Copy out each line of the material below with no changes.

Data START

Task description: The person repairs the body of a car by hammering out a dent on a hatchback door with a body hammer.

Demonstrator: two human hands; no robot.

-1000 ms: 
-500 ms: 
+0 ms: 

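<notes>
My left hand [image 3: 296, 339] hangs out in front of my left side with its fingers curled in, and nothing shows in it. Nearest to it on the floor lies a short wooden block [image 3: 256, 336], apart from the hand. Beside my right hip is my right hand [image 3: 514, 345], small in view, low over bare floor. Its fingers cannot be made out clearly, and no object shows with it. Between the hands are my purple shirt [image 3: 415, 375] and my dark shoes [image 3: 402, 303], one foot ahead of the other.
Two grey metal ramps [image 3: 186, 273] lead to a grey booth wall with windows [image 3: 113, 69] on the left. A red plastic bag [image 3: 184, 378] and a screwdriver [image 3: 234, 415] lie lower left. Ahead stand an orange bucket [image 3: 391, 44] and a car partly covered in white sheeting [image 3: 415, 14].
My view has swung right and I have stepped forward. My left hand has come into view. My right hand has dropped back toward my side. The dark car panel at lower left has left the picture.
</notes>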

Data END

Solution to the exercise:
Task description: The person repairs the body of a car by hammering out a dent on a hatchback door with a body hammer.

Demonstrator: two human hands; no robot.

-1000 ms: 
-500 ms: 
+0 ms: 

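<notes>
My left hand [image 3: 296, 339] hangs out in front of my left side with its fingers curled in, and nothing shows in it. Nearest to it on the floor lies a short wooden block [image 3: 256, 336], apart from the hand. Beside my right hip is my right hand [image 3: 514, 345], small in view, low over bare floor. Its fingers cannot be made out clearly, and no object shows with it. Between the hands are my purple shirt [image 3: 415, 375] and my dark shoes [image 3: 402, 303], one foot ahead of the other.
Two grey metal ramps [image 3: 186, 273] lead to a grey booth wall with windows [image 3: 113, 69] on the left. A red plastic bag [image 3: 184, 378] and a screwdriver [image 3: 234, 415] lie lower left. Ahead stand an orange bucket [image 3: 391, 44] and a car partly covered in white sheeting [image 3: 415, 14].
My view has swung right and I have stepped forward. My left hand has come into view. My right hand has dropped back toward my side. The dark car panel at lower left has left the picture.
</notes>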

The complete answer has been presented.